Please write out all the entries exactly, without the pictures.

Records from a dataset

-------

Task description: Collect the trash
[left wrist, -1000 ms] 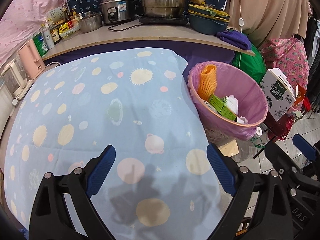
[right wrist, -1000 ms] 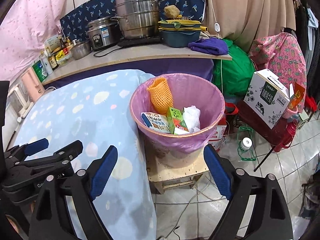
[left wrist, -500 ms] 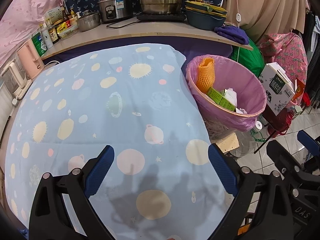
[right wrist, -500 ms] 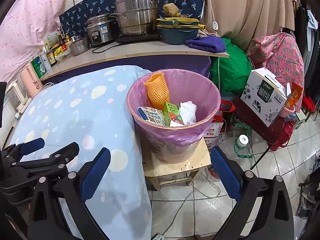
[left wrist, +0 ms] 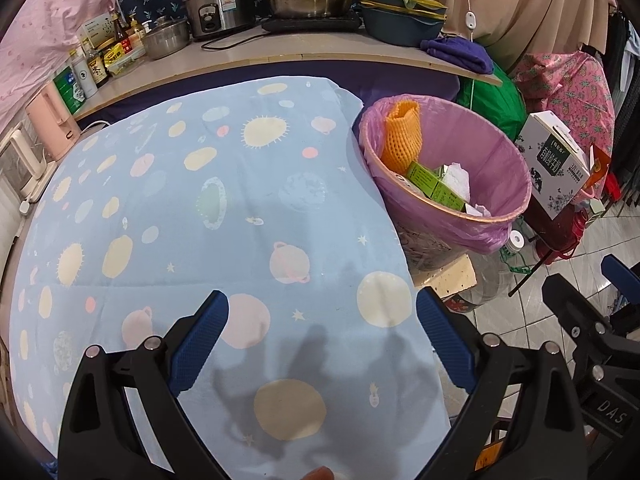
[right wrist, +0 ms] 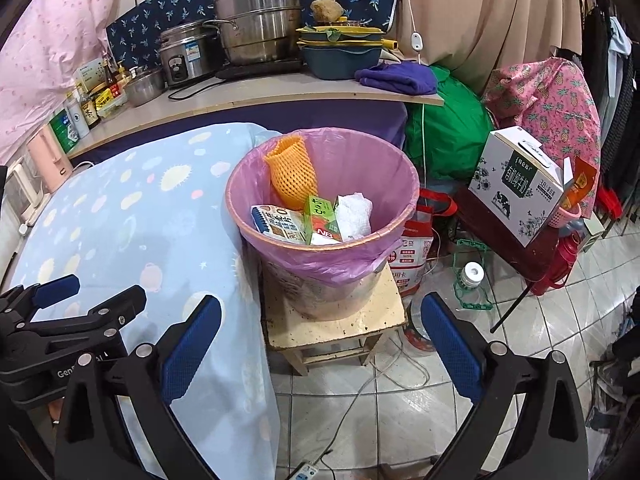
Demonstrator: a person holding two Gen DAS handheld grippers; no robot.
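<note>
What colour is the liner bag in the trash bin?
Pinkish purple liner bag; clearest in the right wrist view.

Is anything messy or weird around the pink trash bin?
Nothing is spilled. The trash bin stands upright on a small wooden stool, a bit odd for a bin. The orange foam net and green carton sit inside.

"NB" shows on a green carton [right wrist: 320,218] in the bin. "DAS" marks the right gripper [left wrist: 610,416]. "Gen" marks the left gripper [right wrist: 66,372].
</note>
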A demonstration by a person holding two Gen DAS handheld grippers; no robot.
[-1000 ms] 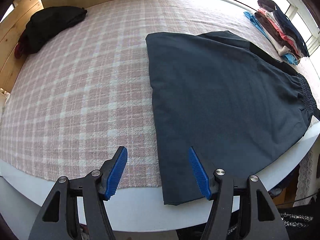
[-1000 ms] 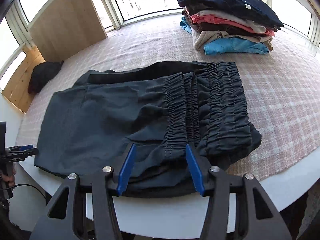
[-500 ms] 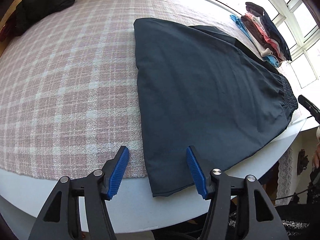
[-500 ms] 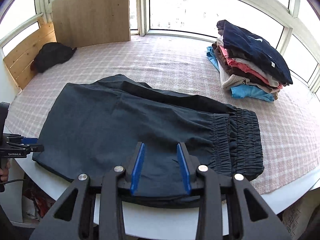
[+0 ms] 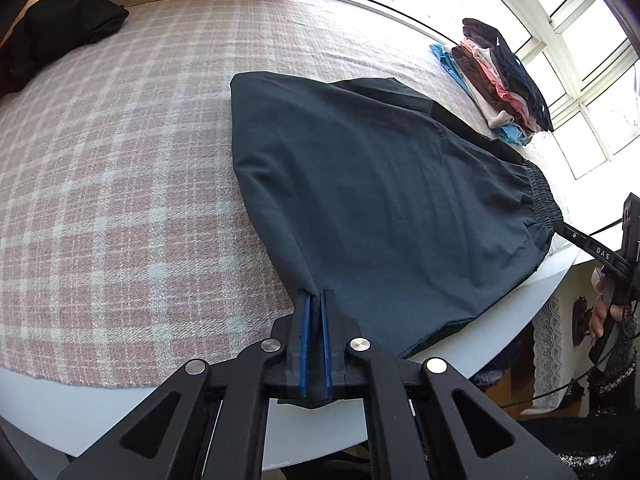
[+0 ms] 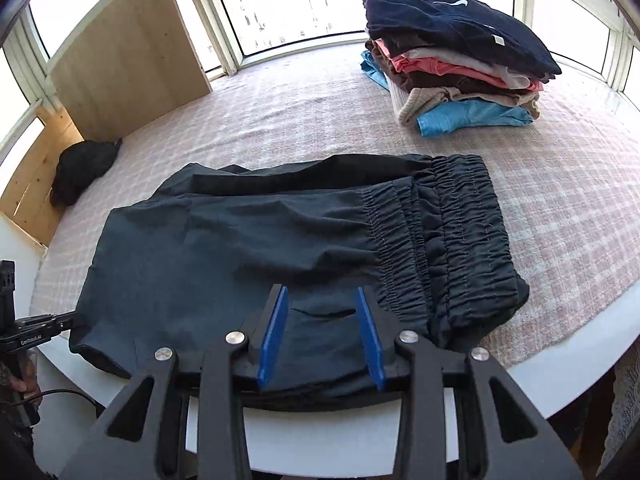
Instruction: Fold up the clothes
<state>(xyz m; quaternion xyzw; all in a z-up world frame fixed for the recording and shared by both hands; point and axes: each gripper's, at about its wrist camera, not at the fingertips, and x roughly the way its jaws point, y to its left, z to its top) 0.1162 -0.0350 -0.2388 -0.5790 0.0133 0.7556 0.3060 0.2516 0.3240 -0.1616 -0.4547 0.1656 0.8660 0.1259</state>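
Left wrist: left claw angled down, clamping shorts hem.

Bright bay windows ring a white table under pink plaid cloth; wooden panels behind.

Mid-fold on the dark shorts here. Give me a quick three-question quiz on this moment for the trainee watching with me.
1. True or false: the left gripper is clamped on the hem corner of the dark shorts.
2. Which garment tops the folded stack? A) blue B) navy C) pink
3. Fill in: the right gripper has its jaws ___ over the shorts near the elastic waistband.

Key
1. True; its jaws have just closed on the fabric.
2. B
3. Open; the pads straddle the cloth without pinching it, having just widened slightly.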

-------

Response area
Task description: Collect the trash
[left wrist, -1000 ms] 
[right wrist, -1000 ms] 
[left wrist, -500 ms] 
[right wrist, -500 ms] 
[left wrist, +0 ms] 
[right wrist, +0 ms] 
Demonstrator: a person holding two Gen DAS handheld grippers; no robot.
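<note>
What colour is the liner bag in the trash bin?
Pinkish purple liner bag; clearest in the right wrist view.

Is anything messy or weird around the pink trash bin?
Nothing is spilled. The trash bin stands upright on a small wooden stool, a bit odd for a bin. The orange foam net and green carton sit inside.

"NB" shows on a green carton [right wrist: 320,218] in the bin. "DAS" marks the right gripper [left wrist: 610,416]. "Gen" marks the left gripper [right wrist: 66,372].
</note>
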A demonstration by a person holding two Gen DAS handheld grippers; no robot.
[-1000 ms] 
[-1000 ms] 
[-500 ms] 
[-500 ms] 
[+0 ms] 
[+0 ms] 
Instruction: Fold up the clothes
<state>(xyz m; quaternion xyzw; all in a z-up world frame fixed for the recording and shared by both hands; point and axes: each gripper's, at about its wrist camera, not at the fingertips, and x roughly the way its jaws point, y to its left, z to its top) 0.1162 -0.0350 -0.2388 -0.5790 0.0133 0.7556 0.3060 0.2516 0.3240 -0.1616 -0.4547 0.1656 0.8660 0.1259</state>
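Left wrist: left claw angled down, clamping shorts hem.

Bright bay windows ring a white table under pink plaid cloth; wooden panels behind.

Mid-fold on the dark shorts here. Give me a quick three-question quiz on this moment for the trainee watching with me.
1. True or false: the left gripper is clamped on the hem corner of the dark shorts.
2. Which garment tops the folded stack? A) blue B) navy C) pink
3. Fill in: the right gripper has its jaws ___ over the shorts near the elastic waistband.

Key
1. True; its jaws have just closed on the fabric.
2. B
3. Open; the pads straddle the cloth without pinching it, having just widened slightly.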

With this, the exercise is done.